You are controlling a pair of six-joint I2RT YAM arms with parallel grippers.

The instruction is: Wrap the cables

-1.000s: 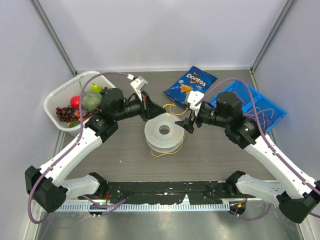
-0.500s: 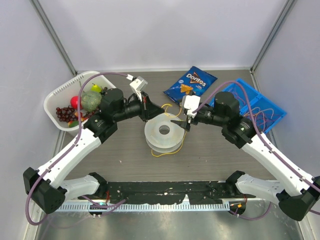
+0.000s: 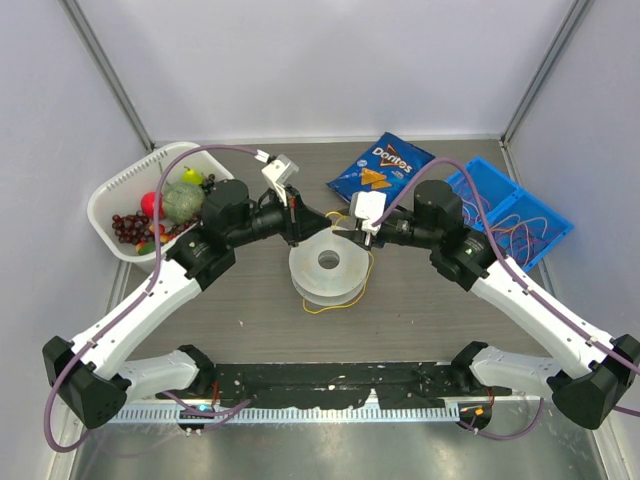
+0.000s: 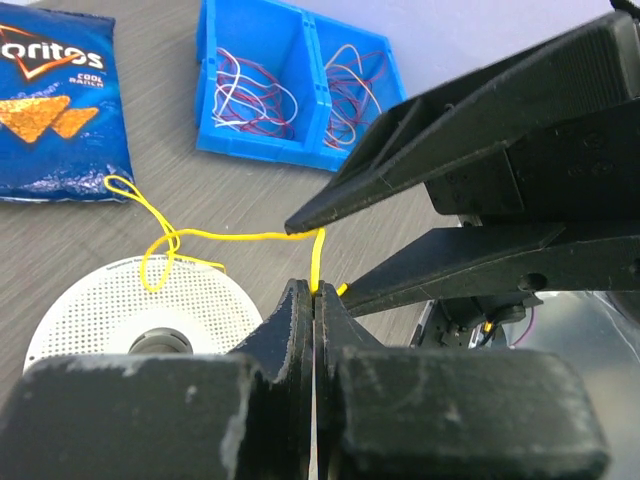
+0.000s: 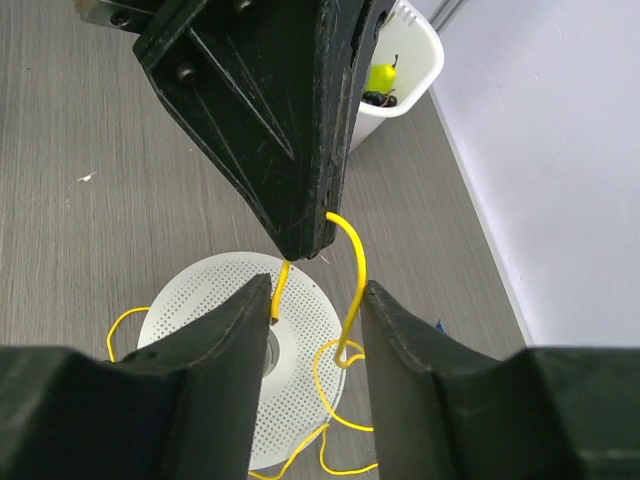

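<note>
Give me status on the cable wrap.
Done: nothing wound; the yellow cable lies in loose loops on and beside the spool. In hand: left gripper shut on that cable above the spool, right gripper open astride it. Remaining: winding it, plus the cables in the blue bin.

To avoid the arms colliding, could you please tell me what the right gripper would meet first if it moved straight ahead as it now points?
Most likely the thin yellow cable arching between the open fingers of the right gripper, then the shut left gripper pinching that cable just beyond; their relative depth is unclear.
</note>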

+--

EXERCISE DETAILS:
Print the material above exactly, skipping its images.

TASK OUTPUT:
You are controlling a pair of six-joint I2RT YAM arms with parallel grippers.

The instruction is: Wrap the cables

-1.000s: 
-0.500s: 
+0.000s: 
+0.000s: 
+0.000s: 

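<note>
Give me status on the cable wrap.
Done: nothing wound; the yellow cable lies in loose loops on and beside the spool. In hand: left gripper shut on that cable above the spool, right gripper open astride it. Remaining: winding it, plus the cables in the blue bin.

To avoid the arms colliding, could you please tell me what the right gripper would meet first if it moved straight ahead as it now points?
Most likely the thin yellow cable arching between the open fingers of the right gripper, then the shut left gripper pinching that cable just beyond; their relative depth is unclear.
</note>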

No other output is expected for this exercise.